By: P. Lewis Robinson, CPA

1. Due Date of 2020 Federal Income Tax Returns:

  • The Treasury Department and Internal Revenue Service announced that the federal income tax filing due date for individuals for the 2020 tax year will be automatically extended from April 15, 2021 to May 17, 2021. The IRS will be providing formal guidance in the coming days.
  • Individual taxpayers can also postpone federal income tax payments for the 2020 tax year due on April 15, 2021 to May 17, 2021 without penalties and interest, regardless of the amount owed. This postponement applies to individual taxpayers, including individuals who pay self-employment tax. Penalties, interest, and additions to tax will begin to accrue on any remaining unpaid balances as of May 17, 2021. Individual taxpayers will automatically avoid interest and penalties on the taxes paid by May 17, 2021.
  • Individual taxpayers do not need to file any forms or call the IRS to qualify for this automatic federal tax filing and payment relief. Individual taxpayers who need additional time to file beyond the May 17 deadline can request a filing extension until October 15, 2021 by filing Form 4868 through their tax professional, tax software or using the Free File link on IRS.gov. Filing Form 4868 gives taxpayers until October 15, 2021 to file their 2020 tax return but does not grant an extension of time to pay taxes due. Taxpayers should pay their federal income tax due by May 17, 2021 to avoid interest and penalties.
  • This relief does not apply to estimated tax payments that are due on April 15, 2021. These payments are still due on April 15. Taxes must be paid as taxpayers earn or receive income during the year, either through withholding or estimated tax payments. In general, estimated tax payments are made quarterly to the IRS by individuals whose income is not subject to income tax withholding, including self-employment income, interest, dividends, alimony or rental income. Most taxpayers automatically have taxes withheld from their paychecks and submitted to the IRS by their employer.

2. State tax returns:

  • The federal tax filing deadline postponement to May 17, 2021 only applies to individual federal income returns and tax payments (including tax on self-employment income); it does not apply to state tax payments or deposits or payments of any other type of federal tax. State filing and payment deadlines vary and are not always the same as the federal filing deadline. The IRS urges taxpayers to check with their state tax agencies for those details.
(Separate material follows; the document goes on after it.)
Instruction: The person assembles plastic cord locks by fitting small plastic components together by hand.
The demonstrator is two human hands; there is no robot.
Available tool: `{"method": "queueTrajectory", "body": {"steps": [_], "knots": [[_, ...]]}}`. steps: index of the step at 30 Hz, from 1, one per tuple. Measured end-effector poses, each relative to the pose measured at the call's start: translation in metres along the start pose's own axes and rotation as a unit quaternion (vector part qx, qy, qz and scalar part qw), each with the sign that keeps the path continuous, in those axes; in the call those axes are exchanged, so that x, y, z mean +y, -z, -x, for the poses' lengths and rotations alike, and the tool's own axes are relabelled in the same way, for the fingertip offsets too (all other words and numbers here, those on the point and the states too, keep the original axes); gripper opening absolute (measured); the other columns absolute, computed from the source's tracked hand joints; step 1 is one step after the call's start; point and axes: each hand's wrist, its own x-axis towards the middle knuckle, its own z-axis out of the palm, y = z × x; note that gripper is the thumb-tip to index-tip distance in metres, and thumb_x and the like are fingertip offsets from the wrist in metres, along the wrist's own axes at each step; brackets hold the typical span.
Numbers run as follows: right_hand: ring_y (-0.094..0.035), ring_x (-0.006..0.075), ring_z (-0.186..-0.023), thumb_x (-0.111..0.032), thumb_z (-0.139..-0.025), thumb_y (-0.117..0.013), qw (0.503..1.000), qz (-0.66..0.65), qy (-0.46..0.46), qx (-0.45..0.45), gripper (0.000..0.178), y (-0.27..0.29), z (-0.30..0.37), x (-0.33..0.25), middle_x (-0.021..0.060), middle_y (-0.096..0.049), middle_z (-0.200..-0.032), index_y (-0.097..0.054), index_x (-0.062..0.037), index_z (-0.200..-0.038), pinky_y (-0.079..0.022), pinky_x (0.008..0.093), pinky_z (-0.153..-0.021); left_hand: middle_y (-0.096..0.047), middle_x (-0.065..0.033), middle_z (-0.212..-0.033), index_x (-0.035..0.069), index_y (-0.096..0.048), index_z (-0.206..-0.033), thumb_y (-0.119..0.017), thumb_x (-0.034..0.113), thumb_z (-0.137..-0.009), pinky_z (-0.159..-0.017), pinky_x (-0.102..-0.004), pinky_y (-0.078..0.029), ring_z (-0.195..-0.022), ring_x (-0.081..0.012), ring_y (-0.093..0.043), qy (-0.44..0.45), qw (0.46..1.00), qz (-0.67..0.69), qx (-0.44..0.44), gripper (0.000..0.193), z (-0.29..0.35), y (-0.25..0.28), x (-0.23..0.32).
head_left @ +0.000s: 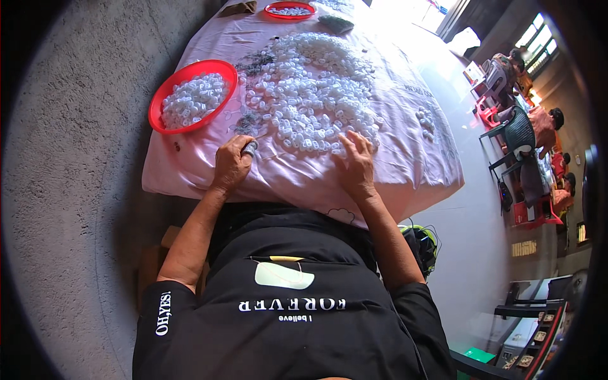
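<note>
A wide heap of small white plastic pieces (316, 104) is spread over the cloth-covered table (405, 158). My right hand (356, 166) rests at the heap's near edge, fingers apart, fingertips touching the pieces. To the left, my left hand (233, 163) is curled closed, with a grey wrap (251, 149) around one digit. Something thin shows by its fingertips, too small to name. Just beyond it lies a small pile of fine grey bits (248, 121). A red basin (154, 104) full of the same white pieces stands at the table's left side.
Another dark grey pile (256, 63) lies left of the heap. Farther back are a second red tray (269, 11) and a dark green bag (335, 24). A few white pieces (425, 123) sit apart at right. People sit near a dark chair (516, 130) at the far right.
</note>
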Motion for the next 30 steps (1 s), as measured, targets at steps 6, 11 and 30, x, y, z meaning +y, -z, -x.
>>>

3. Up to $10,200 of 2020 unemployment compensation per worker may be tax-free:

  • Section 9042 of the American Rescue Plan includes another potential benefit for individuals who received unemployment compensation for all or part of 2020. More specifically, if a taxpayer’s AGI is less than $150,000, then up to $10,200 of unemployment compensation received in 2020 may be tax free.
  • There are, however, a number of important nuances to consider with respect to this provision, including the following:
  • It appears that the $150,000 AGI limit applies uniformly to all filing statuses.
  • It appears that the $150,000 AGI limit is a true cliff threshold: the American Rescue Plan appears to indicate that a taxpayer with $149,999 of AGI can exclude up to $10,200 of unemployment compensation from their gross income; however, if that taxpayer earns just a single dollar more and has $150,000 of AGI, the full amount of the unemployment compensation received in 2020 will be taxable.
  • It appears that, in the case of joint filers, each spouse can receive up to $10,200 of unemployment compensation tax-free, permitting up to $20,400 for the household (as long as the household remains below the $150,000 AGI limit).
  • The $150,000 AGI limit includes all unemployment compensation. Under this provision, determining a taxpayer’s actual AGI involves a bit of a circular calculation. That’s because, in order to determine whether the taxpayer is eligible to exclude up to $10,200 of 2020 unemployment compensation, that compensation must first be included in an initial AGI calculation!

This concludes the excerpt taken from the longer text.